EXERCISE INSTRUCTIONS |
Of the entries below, return exactly those lines that fall between the one containing "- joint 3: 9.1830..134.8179" and the one containing "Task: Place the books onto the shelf", the two end lines included.

SOURCE MATERIAL |

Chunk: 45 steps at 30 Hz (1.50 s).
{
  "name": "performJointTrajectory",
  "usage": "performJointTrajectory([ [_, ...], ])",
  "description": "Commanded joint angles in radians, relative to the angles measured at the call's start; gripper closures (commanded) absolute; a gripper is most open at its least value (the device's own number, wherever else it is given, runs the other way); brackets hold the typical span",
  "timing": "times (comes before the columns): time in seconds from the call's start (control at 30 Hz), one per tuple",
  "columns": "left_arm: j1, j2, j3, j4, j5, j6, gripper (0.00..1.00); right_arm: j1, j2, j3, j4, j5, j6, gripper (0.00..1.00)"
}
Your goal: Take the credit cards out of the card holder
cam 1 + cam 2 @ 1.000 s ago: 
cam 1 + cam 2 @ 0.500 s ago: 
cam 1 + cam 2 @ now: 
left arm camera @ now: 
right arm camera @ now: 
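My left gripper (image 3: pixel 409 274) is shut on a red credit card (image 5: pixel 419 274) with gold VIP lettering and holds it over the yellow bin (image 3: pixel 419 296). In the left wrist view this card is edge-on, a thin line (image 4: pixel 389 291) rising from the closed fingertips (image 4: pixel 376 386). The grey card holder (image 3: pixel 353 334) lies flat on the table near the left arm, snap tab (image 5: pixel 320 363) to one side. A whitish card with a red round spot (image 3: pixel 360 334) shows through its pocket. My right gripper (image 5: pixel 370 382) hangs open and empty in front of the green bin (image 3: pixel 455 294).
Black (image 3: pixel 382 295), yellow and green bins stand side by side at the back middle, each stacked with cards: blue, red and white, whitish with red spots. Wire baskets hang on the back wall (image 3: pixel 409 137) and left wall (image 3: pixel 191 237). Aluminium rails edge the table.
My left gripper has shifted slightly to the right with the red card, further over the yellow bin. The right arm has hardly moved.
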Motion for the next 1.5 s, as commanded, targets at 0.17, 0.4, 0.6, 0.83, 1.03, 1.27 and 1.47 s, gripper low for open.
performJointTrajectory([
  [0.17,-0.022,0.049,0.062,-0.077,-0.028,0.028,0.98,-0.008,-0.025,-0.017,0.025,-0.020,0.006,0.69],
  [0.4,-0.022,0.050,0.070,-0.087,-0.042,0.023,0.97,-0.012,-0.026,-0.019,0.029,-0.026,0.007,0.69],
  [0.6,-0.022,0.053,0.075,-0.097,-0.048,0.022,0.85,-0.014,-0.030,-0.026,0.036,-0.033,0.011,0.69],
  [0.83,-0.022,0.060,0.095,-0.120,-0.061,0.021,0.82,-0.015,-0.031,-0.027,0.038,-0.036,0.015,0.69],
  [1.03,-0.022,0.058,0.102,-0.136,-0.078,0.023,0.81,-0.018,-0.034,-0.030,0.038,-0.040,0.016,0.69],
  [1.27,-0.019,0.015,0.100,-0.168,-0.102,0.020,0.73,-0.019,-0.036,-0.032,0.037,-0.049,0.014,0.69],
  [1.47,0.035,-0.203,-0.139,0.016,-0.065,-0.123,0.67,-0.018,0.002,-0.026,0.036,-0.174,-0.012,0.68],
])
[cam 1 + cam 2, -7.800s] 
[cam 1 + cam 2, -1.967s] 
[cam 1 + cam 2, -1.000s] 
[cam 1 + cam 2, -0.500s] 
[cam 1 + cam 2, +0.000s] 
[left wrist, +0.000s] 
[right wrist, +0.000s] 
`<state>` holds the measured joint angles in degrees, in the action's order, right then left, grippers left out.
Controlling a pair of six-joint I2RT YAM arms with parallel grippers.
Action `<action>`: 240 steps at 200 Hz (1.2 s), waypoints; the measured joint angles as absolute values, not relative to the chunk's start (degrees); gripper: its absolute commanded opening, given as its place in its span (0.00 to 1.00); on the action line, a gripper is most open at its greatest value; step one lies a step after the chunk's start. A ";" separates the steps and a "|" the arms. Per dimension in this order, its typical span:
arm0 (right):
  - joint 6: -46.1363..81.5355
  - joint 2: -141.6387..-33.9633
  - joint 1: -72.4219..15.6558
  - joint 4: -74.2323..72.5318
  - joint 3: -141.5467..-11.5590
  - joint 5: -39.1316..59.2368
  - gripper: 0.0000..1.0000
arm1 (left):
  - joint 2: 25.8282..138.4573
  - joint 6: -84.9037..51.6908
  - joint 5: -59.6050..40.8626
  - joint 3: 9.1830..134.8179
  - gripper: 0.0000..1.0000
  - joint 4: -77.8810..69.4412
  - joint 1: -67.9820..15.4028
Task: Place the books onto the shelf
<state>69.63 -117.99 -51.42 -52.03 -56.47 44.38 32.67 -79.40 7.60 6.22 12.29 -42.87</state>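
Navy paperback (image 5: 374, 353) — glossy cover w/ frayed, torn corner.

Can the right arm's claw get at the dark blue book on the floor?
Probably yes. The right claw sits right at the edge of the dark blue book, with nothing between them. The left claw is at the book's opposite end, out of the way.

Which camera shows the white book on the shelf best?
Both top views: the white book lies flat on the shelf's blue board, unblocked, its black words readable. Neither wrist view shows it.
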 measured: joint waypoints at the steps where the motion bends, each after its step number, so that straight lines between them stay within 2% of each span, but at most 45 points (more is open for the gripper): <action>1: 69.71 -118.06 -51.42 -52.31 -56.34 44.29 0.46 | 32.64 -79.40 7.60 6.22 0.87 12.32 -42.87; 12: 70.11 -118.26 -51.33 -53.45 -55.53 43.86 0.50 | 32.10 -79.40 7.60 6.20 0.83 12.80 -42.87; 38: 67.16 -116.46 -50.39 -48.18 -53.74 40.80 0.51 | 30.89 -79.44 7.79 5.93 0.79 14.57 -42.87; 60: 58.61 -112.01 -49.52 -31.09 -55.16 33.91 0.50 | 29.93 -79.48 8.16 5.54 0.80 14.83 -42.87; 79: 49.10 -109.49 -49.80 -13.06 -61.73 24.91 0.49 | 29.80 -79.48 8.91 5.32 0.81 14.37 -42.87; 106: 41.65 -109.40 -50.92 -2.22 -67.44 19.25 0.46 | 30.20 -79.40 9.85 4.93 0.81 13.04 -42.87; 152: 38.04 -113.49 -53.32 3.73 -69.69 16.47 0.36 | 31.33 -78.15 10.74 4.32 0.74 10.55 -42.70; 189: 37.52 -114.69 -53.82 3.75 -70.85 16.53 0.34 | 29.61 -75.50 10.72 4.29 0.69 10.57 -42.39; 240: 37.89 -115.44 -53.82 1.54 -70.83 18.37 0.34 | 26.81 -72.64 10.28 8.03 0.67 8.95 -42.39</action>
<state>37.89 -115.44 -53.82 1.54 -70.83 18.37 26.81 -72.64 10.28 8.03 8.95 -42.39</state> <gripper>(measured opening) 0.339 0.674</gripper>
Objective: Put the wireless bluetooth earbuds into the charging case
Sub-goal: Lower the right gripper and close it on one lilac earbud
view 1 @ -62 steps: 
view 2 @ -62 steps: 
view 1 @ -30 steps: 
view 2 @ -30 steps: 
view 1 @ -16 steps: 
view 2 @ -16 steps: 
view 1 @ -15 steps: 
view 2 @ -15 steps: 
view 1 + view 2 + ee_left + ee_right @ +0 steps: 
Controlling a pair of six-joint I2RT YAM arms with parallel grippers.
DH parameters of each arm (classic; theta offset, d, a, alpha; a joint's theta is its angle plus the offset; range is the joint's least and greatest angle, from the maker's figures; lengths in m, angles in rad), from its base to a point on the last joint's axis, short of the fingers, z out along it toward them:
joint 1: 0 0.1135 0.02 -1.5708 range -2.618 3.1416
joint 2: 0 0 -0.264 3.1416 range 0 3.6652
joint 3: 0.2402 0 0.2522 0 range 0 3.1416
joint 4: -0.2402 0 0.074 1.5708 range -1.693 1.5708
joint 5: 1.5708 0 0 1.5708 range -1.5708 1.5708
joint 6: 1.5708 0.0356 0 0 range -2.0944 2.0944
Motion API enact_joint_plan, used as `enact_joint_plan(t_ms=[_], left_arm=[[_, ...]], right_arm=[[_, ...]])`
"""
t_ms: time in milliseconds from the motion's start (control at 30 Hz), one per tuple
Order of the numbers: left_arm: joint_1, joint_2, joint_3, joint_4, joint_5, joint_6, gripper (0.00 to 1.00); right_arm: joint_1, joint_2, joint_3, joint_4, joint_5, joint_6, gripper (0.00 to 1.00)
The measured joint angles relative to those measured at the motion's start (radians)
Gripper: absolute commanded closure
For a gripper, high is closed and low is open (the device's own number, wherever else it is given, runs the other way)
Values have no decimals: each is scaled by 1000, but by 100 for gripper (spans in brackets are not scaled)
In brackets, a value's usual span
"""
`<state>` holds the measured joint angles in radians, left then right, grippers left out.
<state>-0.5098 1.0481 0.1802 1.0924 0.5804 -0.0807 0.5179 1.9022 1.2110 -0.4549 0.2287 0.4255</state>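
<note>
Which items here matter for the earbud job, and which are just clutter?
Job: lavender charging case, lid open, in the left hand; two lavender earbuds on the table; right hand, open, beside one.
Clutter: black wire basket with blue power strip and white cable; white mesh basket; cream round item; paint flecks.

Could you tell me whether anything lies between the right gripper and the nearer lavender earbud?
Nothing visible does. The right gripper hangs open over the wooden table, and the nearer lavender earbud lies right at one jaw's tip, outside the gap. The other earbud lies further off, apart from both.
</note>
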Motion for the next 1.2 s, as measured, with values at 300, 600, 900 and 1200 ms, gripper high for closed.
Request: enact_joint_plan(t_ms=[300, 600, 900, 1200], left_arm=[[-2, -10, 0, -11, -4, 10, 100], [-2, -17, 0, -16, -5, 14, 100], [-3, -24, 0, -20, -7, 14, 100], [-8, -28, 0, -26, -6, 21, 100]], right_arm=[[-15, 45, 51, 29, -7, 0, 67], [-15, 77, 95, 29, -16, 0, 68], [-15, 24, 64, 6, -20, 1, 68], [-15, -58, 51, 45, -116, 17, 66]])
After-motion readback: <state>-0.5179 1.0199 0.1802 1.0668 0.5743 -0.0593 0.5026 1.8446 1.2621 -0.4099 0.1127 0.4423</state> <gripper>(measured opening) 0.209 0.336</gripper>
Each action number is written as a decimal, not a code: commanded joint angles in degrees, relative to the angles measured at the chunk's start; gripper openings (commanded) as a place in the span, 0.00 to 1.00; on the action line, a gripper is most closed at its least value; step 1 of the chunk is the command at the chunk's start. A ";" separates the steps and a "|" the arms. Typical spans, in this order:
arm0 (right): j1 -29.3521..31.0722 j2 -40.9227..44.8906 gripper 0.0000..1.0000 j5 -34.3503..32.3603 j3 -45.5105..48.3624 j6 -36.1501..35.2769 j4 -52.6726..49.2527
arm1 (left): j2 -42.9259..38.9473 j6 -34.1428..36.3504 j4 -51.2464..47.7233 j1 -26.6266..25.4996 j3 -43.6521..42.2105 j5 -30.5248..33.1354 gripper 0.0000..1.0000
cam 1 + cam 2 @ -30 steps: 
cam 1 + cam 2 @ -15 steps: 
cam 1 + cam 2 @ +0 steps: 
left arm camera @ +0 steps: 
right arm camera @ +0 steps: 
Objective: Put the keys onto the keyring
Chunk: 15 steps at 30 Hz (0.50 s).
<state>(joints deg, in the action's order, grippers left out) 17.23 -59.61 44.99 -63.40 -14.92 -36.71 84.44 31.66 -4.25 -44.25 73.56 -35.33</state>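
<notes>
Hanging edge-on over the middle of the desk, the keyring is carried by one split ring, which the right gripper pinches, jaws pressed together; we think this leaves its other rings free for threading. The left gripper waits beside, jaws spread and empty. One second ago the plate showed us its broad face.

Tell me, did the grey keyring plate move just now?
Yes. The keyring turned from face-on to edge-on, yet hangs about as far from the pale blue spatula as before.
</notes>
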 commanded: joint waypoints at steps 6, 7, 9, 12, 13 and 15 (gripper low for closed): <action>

COMPLETED EXERCISE |
  - joint 3: 9.1830..134.8179
  - gripper: 0.0000..1.0000
  - joint 4: -77.8810..69.4412
  - joint 1: -67.9820..15.4028
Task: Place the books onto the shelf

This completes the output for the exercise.